What lines of the data include the string "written"? Copy them all.

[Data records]
◆ ◆ ◆ ◆ ◆
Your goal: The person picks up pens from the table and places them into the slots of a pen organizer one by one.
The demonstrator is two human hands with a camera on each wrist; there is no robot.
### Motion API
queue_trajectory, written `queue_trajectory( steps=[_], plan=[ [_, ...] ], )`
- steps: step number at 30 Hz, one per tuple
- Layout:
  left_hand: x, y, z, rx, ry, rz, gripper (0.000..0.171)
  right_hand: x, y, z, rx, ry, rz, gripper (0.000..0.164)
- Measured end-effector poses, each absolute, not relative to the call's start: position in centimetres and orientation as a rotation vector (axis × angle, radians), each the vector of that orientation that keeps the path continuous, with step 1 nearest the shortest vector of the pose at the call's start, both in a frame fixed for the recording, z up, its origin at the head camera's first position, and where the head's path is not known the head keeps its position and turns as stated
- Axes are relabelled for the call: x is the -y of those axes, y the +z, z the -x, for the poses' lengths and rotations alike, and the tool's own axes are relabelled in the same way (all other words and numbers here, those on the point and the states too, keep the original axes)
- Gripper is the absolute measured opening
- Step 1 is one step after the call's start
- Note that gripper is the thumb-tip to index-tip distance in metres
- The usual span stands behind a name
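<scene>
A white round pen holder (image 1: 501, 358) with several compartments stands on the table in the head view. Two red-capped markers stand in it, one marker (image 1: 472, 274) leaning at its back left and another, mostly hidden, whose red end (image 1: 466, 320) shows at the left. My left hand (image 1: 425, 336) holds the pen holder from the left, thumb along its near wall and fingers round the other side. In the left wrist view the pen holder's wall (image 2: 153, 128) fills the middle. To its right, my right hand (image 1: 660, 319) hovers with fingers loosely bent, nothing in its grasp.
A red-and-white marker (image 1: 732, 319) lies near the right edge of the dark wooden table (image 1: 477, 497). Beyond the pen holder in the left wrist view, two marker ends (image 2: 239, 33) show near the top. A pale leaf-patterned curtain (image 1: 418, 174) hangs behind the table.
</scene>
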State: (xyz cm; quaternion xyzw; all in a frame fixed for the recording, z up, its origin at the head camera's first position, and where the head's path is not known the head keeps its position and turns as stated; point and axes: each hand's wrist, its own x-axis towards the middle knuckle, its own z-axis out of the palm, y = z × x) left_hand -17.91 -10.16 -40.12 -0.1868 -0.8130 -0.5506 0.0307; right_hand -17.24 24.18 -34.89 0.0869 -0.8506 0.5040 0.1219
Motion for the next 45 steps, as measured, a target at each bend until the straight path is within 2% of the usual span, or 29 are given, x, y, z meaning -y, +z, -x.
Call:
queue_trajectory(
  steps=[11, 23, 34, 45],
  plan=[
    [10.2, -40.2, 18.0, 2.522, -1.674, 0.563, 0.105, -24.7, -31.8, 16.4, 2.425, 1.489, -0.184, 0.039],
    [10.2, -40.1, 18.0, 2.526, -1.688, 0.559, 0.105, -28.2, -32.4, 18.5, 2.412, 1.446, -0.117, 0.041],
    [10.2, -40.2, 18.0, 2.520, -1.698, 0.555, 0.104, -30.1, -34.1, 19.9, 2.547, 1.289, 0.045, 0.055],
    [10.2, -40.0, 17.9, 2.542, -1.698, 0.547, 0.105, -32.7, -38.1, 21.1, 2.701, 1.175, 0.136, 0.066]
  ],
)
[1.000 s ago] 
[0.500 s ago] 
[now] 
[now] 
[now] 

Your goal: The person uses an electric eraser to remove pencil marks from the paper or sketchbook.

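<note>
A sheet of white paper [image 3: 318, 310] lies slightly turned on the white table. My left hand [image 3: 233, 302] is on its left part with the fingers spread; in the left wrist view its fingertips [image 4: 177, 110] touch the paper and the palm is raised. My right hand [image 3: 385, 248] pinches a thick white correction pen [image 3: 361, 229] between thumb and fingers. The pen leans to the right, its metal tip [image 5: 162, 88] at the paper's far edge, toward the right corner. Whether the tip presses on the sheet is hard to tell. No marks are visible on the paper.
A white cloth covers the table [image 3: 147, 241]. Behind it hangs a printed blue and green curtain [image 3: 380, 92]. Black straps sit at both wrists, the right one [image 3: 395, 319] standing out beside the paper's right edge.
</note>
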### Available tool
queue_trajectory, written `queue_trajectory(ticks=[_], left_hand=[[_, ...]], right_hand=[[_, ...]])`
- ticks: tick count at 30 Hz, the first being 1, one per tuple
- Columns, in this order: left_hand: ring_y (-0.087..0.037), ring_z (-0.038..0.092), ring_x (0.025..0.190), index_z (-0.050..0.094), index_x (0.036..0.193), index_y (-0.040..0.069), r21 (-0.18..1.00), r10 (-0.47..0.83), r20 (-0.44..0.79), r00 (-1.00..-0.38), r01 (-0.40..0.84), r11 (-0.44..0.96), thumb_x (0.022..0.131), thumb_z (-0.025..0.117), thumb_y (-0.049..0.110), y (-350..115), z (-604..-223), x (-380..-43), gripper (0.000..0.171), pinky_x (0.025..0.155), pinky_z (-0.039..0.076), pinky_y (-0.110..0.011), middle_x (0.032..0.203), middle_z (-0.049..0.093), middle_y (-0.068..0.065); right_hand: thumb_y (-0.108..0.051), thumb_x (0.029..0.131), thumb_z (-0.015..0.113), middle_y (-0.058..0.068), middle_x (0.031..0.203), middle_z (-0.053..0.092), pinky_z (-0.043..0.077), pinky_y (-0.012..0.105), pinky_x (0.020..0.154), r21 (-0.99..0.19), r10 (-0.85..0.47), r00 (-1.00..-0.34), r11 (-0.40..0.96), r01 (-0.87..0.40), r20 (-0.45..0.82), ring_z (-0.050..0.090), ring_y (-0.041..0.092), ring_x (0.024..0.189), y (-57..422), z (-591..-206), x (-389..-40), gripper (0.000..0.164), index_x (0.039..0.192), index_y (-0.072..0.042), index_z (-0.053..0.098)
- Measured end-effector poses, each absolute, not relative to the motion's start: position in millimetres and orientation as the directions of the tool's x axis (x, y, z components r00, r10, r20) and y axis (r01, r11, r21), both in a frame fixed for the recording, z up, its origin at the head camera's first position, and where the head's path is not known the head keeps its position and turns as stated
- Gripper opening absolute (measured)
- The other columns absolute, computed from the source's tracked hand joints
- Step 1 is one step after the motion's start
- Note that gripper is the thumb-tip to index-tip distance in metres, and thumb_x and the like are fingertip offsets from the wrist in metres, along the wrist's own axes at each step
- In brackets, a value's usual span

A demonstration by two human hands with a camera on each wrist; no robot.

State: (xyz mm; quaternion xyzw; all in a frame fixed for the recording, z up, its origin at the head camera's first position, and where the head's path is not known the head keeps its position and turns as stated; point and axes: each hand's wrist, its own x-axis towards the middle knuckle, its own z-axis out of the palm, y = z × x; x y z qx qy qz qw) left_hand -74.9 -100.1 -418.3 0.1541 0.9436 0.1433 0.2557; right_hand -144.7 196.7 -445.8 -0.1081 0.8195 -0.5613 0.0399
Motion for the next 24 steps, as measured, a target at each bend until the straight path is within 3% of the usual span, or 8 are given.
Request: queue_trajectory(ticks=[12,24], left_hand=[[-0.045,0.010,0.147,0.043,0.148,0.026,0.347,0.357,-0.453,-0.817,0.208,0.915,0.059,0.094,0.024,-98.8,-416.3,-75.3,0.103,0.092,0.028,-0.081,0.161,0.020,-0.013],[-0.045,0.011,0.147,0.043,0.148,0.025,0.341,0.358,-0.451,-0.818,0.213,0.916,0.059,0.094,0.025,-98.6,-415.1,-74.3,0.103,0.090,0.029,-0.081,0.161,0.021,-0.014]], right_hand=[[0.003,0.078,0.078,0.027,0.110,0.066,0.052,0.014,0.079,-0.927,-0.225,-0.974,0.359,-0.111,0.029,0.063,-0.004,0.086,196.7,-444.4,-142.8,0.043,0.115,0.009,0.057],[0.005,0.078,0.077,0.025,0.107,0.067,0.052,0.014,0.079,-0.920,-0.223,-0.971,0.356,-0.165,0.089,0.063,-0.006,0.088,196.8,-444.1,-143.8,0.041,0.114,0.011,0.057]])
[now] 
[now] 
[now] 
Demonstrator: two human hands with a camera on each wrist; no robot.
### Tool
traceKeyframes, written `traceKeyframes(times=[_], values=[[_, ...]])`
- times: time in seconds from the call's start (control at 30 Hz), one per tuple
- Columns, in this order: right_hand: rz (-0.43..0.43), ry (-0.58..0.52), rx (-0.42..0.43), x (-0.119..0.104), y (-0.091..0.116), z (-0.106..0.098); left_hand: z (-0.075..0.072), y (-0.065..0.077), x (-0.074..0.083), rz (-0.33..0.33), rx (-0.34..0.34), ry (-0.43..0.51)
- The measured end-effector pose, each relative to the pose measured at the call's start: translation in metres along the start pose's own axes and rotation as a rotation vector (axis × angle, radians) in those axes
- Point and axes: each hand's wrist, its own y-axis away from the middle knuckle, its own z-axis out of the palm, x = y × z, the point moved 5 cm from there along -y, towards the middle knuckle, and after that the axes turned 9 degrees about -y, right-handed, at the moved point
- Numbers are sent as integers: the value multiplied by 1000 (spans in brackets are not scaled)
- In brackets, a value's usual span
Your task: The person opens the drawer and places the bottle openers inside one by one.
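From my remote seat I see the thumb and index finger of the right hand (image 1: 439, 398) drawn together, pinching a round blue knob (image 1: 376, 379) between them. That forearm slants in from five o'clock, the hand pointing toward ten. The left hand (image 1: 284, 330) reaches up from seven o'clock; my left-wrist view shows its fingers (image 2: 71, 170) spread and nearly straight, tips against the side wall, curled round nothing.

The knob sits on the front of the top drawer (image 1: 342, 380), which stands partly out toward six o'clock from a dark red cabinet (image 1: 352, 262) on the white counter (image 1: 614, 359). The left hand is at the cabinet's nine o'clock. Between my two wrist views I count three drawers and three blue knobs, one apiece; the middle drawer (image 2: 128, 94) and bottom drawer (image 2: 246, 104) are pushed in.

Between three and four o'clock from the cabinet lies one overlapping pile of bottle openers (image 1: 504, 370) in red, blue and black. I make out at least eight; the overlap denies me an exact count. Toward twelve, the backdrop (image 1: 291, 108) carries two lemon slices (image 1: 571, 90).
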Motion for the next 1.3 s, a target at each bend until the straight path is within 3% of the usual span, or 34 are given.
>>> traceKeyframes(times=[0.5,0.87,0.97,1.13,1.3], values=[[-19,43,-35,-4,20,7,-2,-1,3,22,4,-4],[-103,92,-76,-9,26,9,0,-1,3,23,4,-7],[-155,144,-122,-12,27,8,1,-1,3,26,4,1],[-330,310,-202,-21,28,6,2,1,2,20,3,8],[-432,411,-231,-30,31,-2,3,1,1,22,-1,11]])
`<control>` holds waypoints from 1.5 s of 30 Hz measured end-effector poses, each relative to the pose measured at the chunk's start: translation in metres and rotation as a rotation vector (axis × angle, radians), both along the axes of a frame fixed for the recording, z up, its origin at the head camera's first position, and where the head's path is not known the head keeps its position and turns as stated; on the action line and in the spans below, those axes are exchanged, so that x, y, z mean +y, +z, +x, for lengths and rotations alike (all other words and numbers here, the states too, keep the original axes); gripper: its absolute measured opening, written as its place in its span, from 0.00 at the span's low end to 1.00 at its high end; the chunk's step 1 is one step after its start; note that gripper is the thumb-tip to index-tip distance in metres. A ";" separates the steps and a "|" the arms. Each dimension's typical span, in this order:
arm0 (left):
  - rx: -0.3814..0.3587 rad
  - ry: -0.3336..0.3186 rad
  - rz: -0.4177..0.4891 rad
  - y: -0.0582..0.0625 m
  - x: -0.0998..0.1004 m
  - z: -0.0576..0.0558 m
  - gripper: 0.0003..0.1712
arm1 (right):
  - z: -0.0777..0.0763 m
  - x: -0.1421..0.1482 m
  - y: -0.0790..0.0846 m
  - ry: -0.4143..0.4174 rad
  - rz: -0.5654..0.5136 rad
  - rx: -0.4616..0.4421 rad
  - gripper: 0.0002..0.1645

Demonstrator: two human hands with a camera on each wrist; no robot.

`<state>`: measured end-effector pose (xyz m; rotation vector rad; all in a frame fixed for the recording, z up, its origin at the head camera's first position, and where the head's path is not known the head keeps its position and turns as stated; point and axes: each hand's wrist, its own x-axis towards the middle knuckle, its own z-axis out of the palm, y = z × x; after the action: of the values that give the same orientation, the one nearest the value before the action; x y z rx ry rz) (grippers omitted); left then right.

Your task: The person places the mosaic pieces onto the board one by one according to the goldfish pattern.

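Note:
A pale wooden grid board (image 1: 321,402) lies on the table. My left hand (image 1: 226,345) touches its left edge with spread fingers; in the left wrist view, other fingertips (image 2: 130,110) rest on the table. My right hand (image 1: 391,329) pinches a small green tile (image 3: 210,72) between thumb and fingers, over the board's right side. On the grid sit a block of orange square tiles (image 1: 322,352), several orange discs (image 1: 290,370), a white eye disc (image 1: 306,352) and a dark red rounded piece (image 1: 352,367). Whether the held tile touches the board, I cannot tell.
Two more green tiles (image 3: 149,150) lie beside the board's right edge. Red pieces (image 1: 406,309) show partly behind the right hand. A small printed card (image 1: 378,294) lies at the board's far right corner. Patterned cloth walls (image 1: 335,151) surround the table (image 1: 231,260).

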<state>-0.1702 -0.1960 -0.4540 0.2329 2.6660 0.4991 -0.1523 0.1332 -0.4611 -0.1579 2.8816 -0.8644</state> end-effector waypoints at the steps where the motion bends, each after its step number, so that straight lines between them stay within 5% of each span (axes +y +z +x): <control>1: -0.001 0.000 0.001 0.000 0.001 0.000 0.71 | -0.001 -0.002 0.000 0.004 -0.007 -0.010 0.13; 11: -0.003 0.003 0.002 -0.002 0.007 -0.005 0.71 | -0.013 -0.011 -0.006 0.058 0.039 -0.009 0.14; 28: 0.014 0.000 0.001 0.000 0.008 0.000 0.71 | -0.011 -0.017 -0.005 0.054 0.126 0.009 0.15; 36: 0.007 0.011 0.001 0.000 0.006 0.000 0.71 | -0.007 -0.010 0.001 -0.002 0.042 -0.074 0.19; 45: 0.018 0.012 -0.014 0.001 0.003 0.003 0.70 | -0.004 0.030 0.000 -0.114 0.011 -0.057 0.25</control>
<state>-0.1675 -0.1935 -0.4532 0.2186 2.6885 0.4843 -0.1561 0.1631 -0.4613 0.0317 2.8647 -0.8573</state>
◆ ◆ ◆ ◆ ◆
- **Answer section**:
queue_trajectory, written `queue_trajectory( steps=[_], plan=[ [_, ...] ], )`
queue_trajectory, written `queue_trajectory(ticks=[_], left_hand=[[_, ...]], right_hand=[[_, ...]])`
traceKeyframes, written `traceKeyframes(times=[_], values=[[_, ...]])`
`<control>` holds waypoints from 1.5 s of 30 Hz measured end-effector poses, each relative to the pose measured at the chunk's start: translation in metres and rotation as a rotation vector (axis × angle, radians), both along the axes of a frame fixed for the recording, z up, its origin at the head camera's first position, and where the head's path is not known the head keeps its position and turns as stated; on the action line and in the spans below, those axes are exchanged, so that x, y, z mean +y, +z, +x, for lengths and rotations alike (all other words and numbers here, the states too, keep the original axes); gripper: its absolute measured opening, written as its place in its span, from 0.00 at the span's low end to 1.00 at its high end; the chunk's step 1 is one step after its start; note that gripper is the thumb-tip to index-tip distance in metres. A ";" separates the steps and a "|" the arms. Each dimension's typical span, in this order:

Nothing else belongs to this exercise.